Items listed in a dataset
******
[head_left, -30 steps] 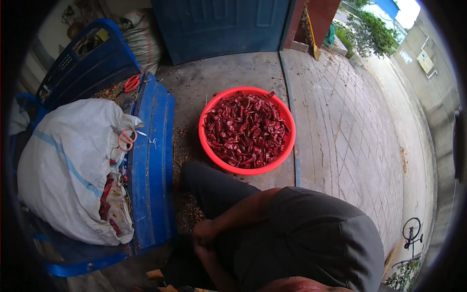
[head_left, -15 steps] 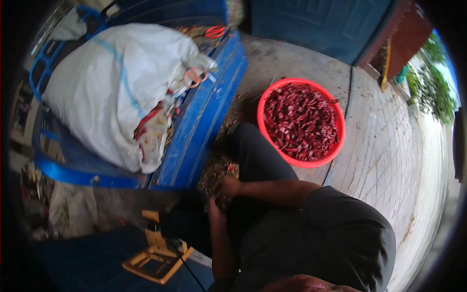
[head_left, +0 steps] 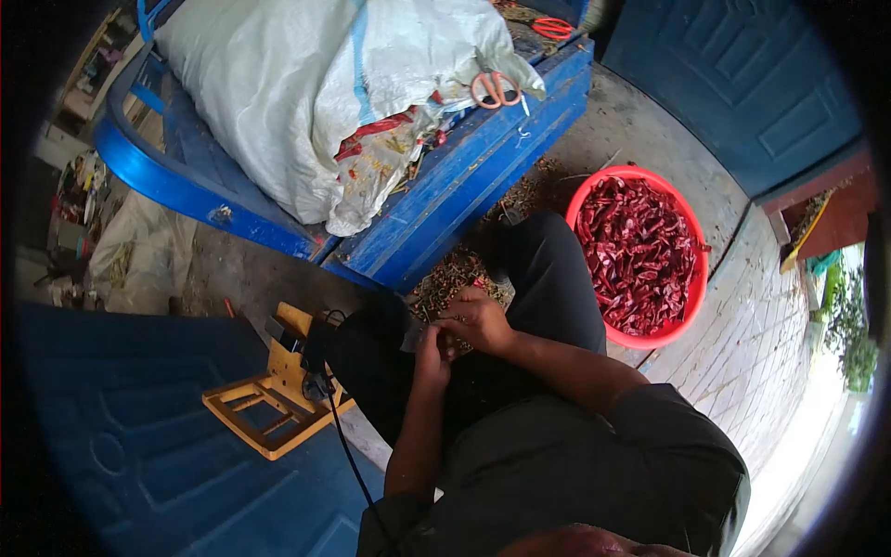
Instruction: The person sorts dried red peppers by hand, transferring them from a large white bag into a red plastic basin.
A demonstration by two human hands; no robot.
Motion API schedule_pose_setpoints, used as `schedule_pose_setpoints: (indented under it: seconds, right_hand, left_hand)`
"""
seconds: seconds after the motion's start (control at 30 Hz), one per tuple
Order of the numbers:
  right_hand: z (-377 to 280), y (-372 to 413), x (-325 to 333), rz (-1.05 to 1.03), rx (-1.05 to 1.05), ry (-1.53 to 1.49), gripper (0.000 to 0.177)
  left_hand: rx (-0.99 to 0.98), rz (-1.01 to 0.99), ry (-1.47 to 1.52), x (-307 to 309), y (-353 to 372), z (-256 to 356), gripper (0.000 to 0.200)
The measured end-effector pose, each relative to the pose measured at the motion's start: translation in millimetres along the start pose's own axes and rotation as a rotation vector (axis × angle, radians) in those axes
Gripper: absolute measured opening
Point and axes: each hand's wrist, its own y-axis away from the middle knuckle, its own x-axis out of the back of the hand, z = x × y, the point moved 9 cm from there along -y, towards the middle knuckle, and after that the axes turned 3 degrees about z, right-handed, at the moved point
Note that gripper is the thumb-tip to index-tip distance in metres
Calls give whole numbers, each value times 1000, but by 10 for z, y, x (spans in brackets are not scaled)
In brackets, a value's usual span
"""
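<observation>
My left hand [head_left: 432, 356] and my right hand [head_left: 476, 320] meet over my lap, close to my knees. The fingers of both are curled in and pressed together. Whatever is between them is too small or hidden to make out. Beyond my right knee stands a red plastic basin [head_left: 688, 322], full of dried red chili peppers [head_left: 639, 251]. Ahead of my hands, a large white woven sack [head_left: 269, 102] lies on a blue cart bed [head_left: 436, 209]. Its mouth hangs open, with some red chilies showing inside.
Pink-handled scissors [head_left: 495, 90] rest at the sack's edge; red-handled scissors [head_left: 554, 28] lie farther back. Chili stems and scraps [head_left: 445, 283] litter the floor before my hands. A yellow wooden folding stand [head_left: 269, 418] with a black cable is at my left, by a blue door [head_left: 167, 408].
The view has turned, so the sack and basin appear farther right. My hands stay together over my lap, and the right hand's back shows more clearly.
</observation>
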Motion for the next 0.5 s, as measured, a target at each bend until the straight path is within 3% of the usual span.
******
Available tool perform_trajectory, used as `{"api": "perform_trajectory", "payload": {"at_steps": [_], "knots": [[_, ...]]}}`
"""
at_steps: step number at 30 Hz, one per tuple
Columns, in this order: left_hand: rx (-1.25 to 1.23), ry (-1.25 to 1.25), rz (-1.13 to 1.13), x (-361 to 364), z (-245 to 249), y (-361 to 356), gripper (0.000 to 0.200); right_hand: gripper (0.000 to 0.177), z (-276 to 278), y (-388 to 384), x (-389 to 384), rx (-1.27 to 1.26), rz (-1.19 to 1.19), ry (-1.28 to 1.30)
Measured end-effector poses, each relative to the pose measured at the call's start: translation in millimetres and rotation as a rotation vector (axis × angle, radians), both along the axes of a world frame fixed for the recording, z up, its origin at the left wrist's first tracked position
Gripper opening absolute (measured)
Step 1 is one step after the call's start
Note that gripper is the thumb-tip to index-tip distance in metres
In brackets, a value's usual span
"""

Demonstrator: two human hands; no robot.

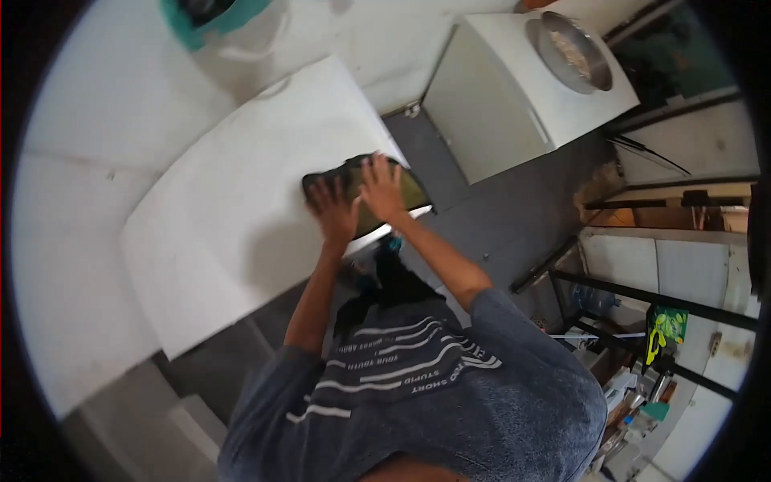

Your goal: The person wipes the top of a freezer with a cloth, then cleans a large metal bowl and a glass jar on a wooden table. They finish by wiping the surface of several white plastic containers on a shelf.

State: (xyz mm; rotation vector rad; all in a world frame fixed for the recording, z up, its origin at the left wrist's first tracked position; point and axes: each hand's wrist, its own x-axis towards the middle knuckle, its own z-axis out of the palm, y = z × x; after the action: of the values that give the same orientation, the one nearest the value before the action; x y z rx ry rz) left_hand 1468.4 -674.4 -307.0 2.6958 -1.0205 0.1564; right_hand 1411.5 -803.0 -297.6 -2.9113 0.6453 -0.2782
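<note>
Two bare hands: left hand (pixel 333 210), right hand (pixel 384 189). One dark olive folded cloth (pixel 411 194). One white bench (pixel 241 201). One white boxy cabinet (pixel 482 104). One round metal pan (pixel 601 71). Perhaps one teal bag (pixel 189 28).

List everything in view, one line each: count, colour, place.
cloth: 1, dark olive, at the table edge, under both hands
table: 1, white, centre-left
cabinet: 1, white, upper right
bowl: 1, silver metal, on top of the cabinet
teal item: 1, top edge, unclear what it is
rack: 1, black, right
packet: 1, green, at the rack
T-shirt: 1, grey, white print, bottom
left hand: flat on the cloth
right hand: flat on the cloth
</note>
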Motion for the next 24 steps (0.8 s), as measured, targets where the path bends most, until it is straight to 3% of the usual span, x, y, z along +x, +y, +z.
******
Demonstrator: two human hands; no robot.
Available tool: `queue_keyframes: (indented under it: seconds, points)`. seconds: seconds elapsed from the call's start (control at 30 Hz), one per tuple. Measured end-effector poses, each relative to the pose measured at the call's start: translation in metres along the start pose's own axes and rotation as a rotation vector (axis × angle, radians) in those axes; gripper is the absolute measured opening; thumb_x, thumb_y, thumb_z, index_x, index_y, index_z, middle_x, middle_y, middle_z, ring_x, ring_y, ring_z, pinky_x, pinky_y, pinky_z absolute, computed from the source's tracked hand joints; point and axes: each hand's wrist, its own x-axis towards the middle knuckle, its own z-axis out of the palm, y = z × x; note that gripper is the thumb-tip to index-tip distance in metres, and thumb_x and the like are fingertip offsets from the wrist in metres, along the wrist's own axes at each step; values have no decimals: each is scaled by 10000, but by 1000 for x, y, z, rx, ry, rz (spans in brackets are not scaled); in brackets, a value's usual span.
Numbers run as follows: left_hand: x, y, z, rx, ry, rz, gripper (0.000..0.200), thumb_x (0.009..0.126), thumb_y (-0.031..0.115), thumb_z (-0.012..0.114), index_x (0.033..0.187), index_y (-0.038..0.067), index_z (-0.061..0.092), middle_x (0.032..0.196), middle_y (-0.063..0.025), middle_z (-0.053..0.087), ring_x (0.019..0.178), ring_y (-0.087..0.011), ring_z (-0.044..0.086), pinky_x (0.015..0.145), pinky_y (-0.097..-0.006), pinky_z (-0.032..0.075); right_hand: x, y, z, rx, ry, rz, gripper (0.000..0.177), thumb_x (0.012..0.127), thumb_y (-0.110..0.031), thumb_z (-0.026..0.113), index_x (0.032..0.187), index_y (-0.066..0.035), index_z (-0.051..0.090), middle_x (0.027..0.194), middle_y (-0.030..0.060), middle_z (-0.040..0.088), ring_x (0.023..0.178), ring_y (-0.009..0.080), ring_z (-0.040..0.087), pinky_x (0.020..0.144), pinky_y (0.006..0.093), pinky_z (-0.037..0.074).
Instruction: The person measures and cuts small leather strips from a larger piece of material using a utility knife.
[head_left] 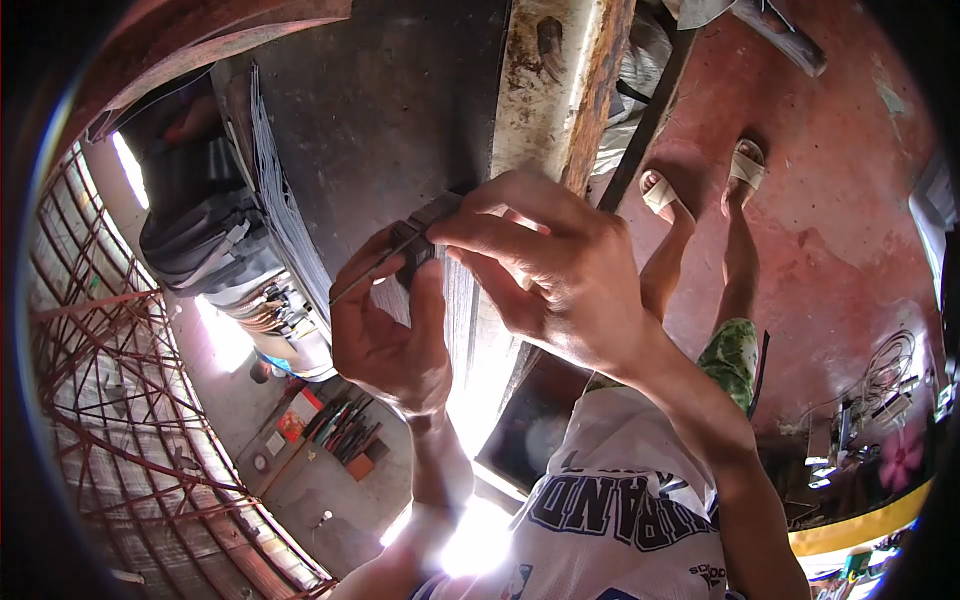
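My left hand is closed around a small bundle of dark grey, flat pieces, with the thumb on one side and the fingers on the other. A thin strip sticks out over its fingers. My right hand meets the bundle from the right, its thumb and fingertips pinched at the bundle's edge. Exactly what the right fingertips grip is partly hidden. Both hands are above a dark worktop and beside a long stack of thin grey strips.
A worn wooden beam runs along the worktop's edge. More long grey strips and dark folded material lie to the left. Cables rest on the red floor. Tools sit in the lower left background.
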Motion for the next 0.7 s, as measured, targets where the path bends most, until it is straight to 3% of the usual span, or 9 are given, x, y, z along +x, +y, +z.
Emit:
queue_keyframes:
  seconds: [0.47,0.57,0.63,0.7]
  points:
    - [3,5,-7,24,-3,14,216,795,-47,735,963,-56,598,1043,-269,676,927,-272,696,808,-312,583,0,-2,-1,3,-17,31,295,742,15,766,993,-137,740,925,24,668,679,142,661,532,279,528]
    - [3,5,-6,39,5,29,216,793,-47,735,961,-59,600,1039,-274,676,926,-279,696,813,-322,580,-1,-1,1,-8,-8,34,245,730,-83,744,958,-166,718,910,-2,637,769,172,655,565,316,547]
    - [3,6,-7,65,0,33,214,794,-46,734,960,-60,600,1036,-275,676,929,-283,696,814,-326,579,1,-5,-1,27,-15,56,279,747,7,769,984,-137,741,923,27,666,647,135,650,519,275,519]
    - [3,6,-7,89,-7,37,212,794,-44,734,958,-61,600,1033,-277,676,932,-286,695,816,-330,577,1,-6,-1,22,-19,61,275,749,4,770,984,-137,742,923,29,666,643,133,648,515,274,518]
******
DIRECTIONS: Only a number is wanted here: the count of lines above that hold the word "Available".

ANSWER AREA: 2